Co-authored-by: Gregg Kowalski <10247435+gkowalski-google@users.noreply.github.com>
---
 examples/on_gke_end_to_end/main.tf      |  2 ++
 examples/on_gke_end_to_end/variables.tf |  5 +++++
 modules/on_gke/main.tf                  | 27 +++++++++++++++----------
 3 files changed, 23 insertions(+), 11 deletions(-)

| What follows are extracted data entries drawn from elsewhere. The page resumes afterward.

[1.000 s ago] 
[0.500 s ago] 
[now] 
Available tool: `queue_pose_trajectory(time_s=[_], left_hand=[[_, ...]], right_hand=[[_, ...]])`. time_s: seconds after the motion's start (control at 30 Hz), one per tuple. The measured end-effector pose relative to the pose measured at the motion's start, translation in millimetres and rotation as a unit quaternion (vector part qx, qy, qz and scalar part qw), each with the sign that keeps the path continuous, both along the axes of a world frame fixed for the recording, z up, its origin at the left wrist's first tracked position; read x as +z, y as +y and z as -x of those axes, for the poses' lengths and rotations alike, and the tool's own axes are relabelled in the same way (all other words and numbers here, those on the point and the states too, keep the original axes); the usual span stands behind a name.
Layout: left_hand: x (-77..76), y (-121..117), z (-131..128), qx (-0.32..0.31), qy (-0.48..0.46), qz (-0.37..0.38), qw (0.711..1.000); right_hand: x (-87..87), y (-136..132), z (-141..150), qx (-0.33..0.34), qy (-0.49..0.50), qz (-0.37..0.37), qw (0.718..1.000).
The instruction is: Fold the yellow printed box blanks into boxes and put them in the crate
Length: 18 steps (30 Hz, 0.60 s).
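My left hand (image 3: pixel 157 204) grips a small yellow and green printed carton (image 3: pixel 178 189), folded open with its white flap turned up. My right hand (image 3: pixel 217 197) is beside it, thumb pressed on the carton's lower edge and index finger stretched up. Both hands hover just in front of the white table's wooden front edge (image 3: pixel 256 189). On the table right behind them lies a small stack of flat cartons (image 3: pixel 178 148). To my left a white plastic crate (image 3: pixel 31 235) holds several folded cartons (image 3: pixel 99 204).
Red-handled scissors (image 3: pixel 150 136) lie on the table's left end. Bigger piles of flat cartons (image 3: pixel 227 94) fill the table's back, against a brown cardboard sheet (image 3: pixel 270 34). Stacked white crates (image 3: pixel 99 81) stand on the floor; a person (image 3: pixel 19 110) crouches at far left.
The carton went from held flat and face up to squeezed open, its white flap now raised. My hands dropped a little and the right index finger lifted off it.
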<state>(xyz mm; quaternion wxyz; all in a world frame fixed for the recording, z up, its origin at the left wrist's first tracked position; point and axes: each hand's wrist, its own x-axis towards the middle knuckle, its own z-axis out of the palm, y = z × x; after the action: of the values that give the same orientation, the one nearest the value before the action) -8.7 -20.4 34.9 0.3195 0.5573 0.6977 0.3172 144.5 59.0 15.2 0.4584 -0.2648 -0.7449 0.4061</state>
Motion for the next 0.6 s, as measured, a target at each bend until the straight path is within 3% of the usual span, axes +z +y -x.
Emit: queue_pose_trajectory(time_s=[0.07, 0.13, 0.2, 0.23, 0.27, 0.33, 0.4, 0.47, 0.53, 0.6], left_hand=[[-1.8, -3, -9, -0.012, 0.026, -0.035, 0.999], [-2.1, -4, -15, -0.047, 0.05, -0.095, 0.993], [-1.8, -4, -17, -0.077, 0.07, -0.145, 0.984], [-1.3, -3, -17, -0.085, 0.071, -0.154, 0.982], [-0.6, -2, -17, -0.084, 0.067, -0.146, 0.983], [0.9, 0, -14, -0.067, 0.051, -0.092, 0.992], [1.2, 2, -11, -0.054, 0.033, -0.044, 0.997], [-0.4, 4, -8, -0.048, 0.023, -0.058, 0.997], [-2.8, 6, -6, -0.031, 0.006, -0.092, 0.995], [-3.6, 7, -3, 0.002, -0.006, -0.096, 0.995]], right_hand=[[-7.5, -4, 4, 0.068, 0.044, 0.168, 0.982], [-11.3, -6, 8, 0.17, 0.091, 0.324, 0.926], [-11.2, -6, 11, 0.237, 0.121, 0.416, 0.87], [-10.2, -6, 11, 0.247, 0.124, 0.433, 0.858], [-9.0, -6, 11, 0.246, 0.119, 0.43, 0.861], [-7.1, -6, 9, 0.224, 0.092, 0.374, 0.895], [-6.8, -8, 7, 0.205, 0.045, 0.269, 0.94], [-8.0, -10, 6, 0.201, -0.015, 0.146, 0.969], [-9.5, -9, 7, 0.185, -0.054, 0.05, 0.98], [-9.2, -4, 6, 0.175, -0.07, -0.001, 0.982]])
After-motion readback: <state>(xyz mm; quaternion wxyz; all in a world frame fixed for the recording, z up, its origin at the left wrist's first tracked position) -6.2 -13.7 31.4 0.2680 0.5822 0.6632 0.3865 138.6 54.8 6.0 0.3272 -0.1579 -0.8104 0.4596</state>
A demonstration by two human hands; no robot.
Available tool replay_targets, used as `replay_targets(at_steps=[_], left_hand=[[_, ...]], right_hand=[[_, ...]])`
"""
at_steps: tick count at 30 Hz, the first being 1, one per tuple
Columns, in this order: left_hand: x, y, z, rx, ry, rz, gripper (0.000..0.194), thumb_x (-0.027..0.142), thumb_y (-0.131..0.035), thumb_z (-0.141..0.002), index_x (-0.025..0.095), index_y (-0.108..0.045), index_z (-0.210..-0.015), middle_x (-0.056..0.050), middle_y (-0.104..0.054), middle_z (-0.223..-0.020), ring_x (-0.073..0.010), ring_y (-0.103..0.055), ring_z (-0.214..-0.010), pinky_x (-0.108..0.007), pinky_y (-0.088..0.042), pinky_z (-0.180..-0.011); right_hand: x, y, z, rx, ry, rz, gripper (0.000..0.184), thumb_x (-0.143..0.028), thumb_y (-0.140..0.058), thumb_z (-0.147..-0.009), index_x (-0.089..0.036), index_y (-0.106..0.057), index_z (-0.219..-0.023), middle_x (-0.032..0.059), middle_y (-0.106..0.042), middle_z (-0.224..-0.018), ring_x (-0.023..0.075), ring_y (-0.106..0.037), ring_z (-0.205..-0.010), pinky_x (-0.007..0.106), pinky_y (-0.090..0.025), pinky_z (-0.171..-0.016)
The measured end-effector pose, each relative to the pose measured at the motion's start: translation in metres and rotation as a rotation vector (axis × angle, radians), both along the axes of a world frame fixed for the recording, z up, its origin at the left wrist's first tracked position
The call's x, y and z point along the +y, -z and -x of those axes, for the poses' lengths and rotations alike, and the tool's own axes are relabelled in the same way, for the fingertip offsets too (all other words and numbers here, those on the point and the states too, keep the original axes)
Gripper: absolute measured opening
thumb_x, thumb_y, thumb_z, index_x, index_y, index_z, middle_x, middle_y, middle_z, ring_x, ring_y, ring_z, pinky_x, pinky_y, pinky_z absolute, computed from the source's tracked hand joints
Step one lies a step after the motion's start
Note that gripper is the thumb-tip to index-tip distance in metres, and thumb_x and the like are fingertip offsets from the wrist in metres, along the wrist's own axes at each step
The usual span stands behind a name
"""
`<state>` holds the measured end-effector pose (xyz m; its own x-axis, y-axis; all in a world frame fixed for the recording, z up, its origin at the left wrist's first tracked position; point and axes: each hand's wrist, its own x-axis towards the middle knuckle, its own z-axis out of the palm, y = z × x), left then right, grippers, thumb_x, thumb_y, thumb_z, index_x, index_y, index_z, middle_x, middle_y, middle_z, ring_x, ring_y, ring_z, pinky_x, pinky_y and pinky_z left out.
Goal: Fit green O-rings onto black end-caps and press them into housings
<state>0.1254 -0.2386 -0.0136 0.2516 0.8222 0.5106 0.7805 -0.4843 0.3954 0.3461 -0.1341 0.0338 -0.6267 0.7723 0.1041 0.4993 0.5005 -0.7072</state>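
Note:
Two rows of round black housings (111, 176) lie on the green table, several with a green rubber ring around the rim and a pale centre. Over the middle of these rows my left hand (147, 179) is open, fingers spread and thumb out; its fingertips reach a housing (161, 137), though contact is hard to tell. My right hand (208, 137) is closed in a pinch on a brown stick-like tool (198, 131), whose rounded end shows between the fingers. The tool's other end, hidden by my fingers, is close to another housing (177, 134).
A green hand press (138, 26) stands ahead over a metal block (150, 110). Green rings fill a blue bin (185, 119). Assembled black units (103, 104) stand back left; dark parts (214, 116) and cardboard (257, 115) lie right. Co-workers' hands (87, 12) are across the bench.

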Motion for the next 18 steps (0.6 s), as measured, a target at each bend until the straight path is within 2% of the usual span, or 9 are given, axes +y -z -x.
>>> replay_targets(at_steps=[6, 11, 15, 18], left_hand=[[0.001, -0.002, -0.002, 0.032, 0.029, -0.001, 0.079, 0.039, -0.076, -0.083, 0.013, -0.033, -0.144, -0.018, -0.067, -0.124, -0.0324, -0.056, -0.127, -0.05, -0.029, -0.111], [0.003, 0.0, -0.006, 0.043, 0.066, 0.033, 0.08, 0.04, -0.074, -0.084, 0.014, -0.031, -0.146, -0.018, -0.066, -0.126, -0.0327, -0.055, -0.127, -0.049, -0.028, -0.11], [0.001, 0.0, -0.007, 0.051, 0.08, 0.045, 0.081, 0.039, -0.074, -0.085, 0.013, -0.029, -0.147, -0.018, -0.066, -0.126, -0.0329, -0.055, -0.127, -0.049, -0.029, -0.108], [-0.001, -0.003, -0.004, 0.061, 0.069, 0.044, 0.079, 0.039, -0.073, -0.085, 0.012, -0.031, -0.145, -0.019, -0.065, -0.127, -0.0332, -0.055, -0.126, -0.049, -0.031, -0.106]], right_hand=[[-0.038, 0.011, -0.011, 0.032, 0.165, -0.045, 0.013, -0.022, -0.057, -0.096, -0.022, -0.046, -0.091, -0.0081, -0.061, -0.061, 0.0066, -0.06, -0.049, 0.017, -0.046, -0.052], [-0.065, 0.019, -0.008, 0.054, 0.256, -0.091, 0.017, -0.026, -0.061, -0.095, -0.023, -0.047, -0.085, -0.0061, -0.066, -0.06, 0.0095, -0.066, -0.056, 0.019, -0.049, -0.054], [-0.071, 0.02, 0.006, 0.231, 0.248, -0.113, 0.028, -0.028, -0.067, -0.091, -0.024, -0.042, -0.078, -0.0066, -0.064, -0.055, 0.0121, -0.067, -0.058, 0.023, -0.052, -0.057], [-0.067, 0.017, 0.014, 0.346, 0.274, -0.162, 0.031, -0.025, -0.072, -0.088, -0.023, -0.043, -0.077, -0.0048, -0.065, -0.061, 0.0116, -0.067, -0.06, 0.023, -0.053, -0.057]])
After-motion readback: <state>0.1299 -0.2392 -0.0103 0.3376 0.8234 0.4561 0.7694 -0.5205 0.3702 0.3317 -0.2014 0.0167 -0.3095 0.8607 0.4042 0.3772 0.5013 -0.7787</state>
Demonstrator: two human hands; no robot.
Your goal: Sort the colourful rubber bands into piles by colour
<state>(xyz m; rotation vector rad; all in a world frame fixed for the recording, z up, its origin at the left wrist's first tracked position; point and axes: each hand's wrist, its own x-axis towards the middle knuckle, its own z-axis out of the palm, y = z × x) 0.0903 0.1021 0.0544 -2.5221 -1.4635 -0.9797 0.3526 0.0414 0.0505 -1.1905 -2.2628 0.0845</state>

diff --git a/examples/on_gke_end_to_end/main.tf b/examples/on_gke_end_to_end/main.tf
index 59fe31de5..4f27fd2fa 100644
--- a/examples/on_gke_end_to_end/main.tf
+++ b/examples/on_gke_end_to_end/main.tf
@@ -44,6 +44,7 @@ provider "helm" {
   debug                           = true
   automount_service_account_token = true
   install_tiller                  = true
+  version = "~> v0.10"
 }
 
 #--------------------#
@@ -168,6 +169,7 @@ module "forseti" {
   k8s_forseti_server_image_tag       = var.k8s_forseti_server_image_tag
   k8s_forseti_orchestrator_image_tag = var.k8s_forseti_orchestrator_image_tag
   helm_repository_url                = var.helm_repository_url
+  helm_chart_version                 = var.helm_chart_version
   policy_library_repository_url      = var.policy_library_repository_url
   policy_library_repository_branch   = var.policy_library_repository_branch
   policy_library_sync_enabled        = var.policy_library_sync_enabled
diff --git a/examples/on_gke_end_to_end/variables.tf b/examples/on_gke_end_to_end/variables.tf
index eb7e89d39..51382d18d 100644
--- a/examples/on_gke_end_to_end/variables.tf
+++ b/examples/on_gke_end_to_end/variables.tf
@@ -114,6 +114,11 @@ variable "helm_repository_url" {
   default     = "https://forseti-security-charts.storage.googleapis.com/release/"
 }
 
+variable "helm_chart_version" {
+  description = "The version of the Helm chart to use"
+  default     = "2.2.1"
+}
+
 variable "k8s_forseti_namespace" {
   description = "The Kubernetes namespace in which to deploy Forseti."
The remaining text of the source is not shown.